Pell, who is based in Rome where he manages the Vatican’s finances, was initially scheduled to give evidence in Melbourne in December, but cancelled because of a worsening heart condition.
A directions hearing in Sydney on Friday to consider the capacity of Australia’s most high-profile Roman Catholic to give testimony on February 22 was told a medical examination on January 29 did not “preclude” Pell from travel.
Alan Myers, QC, representing Pell, told the Royal Commission into Institutional Responses to Child Sexual Abuse that his client “when he was able to, was not unwilling to travel to Australia and give evidence before the Commission”.
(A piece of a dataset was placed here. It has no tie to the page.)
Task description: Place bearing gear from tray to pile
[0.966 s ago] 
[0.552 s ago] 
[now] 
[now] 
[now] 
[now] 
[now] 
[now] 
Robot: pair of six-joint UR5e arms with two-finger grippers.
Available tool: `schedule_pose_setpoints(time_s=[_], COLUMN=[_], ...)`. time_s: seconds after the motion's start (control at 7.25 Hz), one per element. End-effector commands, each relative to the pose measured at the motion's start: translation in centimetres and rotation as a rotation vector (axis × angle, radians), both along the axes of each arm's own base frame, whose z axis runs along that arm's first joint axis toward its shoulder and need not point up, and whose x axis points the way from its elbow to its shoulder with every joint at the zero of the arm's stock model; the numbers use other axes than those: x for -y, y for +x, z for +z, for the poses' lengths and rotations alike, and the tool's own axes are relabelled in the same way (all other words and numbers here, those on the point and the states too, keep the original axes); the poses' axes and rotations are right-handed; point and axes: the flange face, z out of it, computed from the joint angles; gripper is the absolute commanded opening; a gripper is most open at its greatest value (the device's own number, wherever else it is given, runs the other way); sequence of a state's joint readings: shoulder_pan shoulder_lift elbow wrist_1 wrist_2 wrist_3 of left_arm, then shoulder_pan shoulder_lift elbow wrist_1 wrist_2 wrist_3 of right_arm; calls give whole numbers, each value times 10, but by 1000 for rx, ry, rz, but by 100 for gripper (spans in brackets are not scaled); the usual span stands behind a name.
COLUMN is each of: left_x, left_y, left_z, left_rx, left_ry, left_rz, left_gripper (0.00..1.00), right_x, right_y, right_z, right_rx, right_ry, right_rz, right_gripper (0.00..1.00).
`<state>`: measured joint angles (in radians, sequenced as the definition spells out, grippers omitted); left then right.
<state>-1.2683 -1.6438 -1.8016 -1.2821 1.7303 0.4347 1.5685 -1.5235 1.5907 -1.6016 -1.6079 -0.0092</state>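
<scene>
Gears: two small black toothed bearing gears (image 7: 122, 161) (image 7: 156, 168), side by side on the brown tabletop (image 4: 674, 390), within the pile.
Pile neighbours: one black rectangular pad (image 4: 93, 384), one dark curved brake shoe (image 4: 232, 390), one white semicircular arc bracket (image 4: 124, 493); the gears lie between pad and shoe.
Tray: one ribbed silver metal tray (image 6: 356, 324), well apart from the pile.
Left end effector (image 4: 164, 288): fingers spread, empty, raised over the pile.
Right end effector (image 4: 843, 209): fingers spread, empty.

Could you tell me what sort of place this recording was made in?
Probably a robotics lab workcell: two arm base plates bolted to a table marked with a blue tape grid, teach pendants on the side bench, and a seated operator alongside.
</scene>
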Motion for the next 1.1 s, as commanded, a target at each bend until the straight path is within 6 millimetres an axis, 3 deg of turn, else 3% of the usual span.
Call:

“For the reasons that are set out in the medical opinion to which I’ve referred, that’s not the position at the moment,” Myers said.
The chairman of the Commission, Justice Peter McClellan, said the medical opinion tendered did not say Pell could not travel to Australia.
“That doesn’t preclude his travel, does it?” McClellan asked.
“The doctor opines that it would be difficult for him to undertake a flight.
“It doesn’t mean he can’t come.”
McClellan had previously made it clear it was his preference for Pell to appear in person.
The commission wants to hear testimony from Pell, as well as former Bishop of Ballarat Ronald Mulkearns, about decades of sexual and physical abuse at schools run by the Roman Catholic clergy.
McClellan will announce his decision on Monday.